Volkswagen e-Golf Test Drive Review


VW e-Golf Makes US Debut At Los Angeles Auto Show

VW e-Golf Makes US Debut At Los Angeles Auto Show

At the 2013 Frankfurt Motor Show, Volkswagen unveiled its 2015 e-Golf electric in full production trim.



The e-Golf will launch in Europe in Spring of 2014, but it won’t arrive in the US until some undisclosed time in 2015.

The five-door hatchback features a 24.2-kWh lithium-ion battery pack, which VW claims will provide the e-Golf with up to 118 miles of range (NEDC) or around 80 miles in the real world according to our estimates.

VW e-Golf Under the Hood

VW e-Golf Under the Hood

Some additional specs for the e-Golf include the following:

  • 114 horsepower
  • 199 pound-feet of torque
  • 0 to 62 mph in 10.4 seconds
  • 87 mph top speed
  • Drag coefficient of 0.28
  • Three drive modes: Normal, Eco and ECO+
  • Four levels of regenerative braking: D1, D2, D3 and B
  • Optional CCS
  • 13-hour recharge on standard 230-volt socket or 8 hours with optional wall-box charger
  • Curb weight of 3,329 pounds

We suspect that the e-Golf will carry a US price tag of considerably less than $40,000, making it substantially cheaper than the BMW i3, but how does the e-Golf perform?
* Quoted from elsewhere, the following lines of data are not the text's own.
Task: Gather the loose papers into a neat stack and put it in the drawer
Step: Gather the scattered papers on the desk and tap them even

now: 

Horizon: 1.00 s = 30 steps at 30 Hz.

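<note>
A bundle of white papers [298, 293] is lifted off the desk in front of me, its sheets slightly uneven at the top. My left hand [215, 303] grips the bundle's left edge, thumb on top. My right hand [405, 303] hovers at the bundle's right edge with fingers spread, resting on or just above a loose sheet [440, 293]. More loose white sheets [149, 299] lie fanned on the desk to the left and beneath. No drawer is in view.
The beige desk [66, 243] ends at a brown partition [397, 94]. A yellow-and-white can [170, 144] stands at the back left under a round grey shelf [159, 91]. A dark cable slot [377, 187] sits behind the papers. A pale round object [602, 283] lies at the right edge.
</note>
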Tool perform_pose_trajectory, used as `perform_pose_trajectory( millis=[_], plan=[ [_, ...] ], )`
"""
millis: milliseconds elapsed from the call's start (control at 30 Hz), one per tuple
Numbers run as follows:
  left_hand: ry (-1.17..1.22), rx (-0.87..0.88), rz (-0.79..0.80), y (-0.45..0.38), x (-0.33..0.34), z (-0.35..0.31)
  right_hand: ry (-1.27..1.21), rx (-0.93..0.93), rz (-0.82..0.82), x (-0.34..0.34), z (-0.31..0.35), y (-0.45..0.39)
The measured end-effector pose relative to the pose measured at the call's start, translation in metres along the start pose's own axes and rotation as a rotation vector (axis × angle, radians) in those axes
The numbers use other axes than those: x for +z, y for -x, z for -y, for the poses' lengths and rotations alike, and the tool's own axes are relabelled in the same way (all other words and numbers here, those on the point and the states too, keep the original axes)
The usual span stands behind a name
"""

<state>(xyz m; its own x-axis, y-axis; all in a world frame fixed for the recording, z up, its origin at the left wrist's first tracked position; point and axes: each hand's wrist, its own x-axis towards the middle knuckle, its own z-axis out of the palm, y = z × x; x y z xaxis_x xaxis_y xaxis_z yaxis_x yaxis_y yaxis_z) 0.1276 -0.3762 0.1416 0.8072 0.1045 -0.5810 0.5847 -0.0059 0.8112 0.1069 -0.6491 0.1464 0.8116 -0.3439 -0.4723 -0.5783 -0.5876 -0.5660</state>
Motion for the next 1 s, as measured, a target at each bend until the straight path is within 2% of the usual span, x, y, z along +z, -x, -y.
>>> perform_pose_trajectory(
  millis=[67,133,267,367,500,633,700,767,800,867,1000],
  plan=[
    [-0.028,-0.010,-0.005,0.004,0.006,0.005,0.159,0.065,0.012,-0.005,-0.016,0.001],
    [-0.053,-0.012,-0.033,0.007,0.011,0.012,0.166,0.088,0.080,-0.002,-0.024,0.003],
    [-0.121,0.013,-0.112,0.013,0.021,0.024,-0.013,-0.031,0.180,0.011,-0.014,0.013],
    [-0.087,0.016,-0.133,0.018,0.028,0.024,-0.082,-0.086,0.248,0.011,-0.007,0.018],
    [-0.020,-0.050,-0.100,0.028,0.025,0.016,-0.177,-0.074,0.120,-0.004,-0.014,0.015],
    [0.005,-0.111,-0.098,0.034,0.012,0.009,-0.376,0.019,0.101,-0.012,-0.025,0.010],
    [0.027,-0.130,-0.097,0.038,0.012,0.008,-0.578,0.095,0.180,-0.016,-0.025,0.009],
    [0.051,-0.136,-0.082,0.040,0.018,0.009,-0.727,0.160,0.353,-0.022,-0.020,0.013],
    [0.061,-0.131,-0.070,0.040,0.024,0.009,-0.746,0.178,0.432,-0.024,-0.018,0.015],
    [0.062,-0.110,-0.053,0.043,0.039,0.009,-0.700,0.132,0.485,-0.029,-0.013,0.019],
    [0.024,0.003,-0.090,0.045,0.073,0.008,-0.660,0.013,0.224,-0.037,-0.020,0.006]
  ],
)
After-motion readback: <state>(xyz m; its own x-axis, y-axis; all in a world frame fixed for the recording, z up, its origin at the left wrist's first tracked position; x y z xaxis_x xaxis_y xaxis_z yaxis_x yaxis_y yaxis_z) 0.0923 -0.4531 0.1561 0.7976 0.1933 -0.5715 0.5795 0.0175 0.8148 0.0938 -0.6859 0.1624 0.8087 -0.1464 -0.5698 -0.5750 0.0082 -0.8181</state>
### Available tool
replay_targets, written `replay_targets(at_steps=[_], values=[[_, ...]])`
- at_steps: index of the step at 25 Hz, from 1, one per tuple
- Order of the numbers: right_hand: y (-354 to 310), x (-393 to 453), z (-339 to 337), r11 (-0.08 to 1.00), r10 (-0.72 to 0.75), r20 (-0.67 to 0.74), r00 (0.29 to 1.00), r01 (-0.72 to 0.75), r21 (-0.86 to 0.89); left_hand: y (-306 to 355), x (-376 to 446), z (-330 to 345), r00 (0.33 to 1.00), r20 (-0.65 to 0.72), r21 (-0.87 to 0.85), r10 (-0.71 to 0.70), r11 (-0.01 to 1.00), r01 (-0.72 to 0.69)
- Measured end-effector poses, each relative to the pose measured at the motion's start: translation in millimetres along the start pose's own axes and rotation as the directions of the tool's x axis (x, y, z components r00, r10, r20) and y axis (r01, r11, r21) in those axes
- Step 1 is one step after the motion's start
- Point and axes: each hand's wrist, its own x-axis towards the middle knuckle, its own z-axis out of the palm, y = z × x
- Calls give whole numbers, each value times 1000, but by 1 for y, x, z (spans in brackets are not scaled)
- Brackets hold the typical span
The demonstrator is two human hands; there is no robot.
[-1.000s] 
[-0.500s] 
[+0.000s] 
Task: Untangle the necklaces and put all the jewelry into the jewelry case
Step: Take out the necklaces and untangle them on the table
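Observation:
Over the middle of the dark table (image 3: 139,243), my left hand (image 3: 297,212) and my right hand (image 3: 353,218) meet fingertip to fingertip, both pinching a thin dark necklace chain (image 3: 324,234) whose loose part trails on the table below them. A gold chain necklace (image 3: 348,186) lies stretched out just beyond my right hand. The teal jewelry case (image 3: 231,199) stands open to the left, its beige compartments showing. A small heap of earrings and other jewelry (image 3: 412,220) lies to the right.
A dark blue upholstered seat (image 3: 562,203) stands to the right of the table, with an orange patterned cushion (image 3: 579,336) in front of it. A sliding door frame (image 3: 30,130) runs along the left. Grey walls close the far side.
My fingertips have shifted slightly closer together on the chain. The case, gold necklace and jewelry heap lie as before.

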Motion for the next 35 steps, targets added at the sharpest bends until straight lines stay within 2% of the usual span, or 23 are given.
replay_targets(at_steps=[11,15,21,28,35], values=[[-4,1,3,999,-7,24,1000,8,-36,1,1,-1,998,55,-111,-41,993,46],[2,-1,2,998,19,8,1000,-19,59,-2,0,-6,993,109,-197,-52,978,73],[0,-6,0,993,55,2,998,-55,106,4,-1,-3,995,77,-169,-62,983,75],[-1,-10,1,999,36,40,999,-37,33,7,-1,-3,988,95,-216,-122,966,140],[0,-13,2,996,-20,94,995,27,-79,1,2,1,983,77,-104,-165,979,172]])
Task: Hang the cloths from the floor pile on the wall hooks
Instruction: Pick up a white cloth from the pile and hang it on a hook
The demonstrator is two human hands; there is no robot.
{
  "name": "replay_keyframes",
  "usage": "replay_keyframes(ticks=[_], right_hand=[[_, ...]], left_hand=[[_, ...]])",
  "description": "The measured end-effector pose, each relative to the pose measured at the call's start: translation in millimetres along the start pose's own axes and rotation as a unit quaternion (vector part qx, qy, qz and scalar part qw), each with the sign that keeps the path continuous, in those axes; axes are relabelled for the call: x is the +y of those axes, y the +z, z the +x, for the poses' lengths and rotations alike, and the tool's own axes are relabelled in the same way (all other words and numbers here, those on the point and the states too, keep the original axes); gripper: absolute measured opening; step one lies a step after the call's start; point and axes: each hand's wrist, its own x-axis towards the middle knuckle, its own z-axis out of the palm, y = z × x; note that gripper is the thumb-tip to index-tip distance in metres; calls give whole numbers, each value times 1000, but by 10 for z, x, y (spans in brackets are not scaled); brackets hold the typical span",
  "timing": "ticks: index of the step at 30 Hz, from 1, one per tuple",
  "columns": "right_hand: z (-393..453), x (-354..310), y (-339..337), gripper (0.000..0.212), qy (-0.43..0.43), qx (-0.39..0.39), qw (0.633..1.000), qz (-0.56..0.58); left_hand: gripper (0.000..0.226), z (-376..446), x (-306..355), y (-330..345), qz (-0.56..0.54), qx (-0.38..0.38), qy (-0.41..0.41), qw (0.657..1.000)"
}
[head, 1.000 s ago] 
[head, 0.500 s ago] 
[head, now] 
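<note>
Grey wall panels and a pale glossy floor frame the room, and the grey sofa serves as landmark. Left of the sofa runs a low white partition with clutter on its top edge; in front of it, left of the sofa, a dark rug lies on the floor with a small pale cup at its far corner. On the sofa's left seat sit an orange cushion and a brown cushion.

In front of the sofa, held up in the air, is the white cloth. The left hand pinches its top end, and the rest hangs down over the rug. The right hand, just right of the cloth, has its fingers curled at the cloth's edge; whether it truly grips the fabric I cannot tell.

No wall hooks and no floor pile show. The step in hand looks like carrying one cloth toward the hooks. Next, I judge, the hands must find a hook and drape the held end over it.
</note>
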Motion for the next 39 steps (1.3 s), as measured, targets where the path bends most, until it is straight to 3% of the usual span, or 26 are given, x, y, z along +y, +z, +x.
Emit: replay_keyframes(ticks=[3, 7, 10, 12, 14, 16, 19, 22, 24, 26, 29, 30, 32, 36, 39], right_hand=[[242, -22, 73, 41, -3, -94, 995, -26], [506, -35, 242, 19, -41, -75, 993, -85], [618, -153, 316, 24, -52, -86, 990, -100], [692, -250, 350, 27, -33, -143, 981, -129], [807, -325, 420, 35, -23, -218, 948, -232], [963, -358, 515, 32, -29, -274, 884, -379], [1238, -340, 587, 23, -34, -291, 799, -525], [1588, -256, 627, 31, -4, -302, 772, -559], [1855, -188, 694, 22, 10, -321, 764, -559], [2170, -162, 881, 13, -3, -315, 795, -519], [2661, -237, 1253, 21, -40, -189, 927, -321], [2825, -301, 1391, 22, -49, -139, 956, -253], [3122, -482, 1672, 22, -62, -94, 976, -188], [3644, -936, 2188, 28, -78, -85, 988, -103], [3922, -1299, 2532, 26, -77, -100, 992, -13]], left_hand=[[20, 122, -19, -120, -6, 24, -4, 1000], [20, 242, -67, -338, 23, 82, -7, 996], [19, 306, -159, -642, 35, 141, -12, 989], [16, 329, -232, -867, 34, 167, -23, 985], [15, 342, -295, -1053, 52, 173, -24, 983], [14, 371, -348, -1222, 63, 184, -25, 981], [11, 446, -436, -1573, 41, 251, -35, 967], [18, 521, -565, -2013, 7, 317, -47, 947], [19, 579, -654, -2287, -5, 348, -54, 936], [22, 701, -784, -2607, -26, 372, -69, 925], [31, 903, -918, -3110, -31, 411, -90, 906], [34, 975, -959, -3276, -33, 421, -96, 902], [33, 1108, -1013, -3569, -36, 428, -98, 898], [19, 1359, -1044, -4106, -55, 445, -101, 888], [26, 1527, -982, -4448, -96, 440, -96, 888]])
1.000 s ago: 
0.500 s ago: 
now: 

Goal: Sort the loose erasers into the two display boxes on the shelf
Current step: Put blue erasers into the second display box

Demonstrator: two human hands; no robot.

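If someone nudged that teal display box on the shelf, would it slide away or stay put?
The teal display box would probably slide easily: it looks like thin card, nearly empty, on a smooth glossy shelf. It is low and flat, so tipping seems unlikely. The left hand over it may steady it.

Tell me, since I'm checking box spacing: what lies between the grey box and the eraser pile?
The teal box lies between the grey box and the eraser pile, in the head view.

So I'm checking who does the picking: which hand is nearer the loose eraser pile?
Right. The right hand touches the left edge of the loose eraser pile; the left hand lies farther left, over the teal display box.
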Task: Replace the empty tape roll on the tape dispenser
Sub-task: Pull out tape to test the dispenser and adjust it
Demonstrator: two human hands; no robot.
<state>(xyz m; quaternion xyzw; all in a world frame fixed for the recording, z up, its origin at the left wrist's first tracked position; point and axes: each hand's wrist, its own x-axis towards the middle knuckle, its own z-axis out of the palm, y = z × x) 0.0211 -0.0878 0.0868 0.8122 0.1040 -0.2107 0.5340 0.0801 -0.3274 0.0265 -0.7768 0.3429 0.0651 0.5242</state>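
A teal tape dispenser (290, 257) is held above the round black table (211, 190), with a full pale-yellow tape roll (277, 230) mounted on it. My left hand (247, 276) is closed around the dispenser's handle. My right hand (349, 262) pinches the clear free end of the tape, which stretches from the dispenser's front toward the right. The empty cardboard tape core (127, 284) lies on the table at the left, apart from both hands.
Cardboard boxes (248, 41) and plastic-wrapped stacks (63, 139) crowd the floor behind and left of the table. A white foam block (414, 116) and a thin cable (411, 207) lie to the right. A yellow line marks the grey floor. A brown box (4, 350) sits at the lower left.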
First reviews of the e-Golf are now coming in and, courtesy of Autocar, here’s what we should expect:

e-Golf Interior

e-Golf Interior

“Much of the e-Golf’s appeal lies in its familiarity, which is something Volkswagen is clearly banking on in its quest to become a force in the electric car ranks.”

“Performance wise, there’s little to complain about. With 199lb ft of torque available the moment you nudge the throttle in normal mode, the e-Golf bursts off the line with a strong and seamless surge of acceleration, hitting 37mph in 4.2sec…”

“Top speed varies depending on the driving mode, limited to 87mph in normal, 71mph in Eco and 56 mph in Eco Plus.”

In the ever-so important “Should I buy one?” category, Autocar says this:

VW e-Golf to Go On Sale in US in 2015

VW e-Golf to Go On Sale in US in 2015

“The answer to this depends largely on your motoring needs….for those who require a car exclusively for journeys under the claimed 118-mile maximum range — and have easy access to high power 40kW electric charging — it appears to be a genuine alternative to the current crop of petrol, diesel and even hybrid-powered hatchbacks.”

In all honesty, the VW e-Golf seems like it could easily outsell the BMW i3 two to one, provided that it’s priced right and that VW actually wants to sell it.

If its US price is in the low to mid-$30,000s, then the e-Golf may well become an immediate hit in the states.  If priced above $40,000, the e-Golf can’t compete with the i3, so it becomes a loser right out of the gate.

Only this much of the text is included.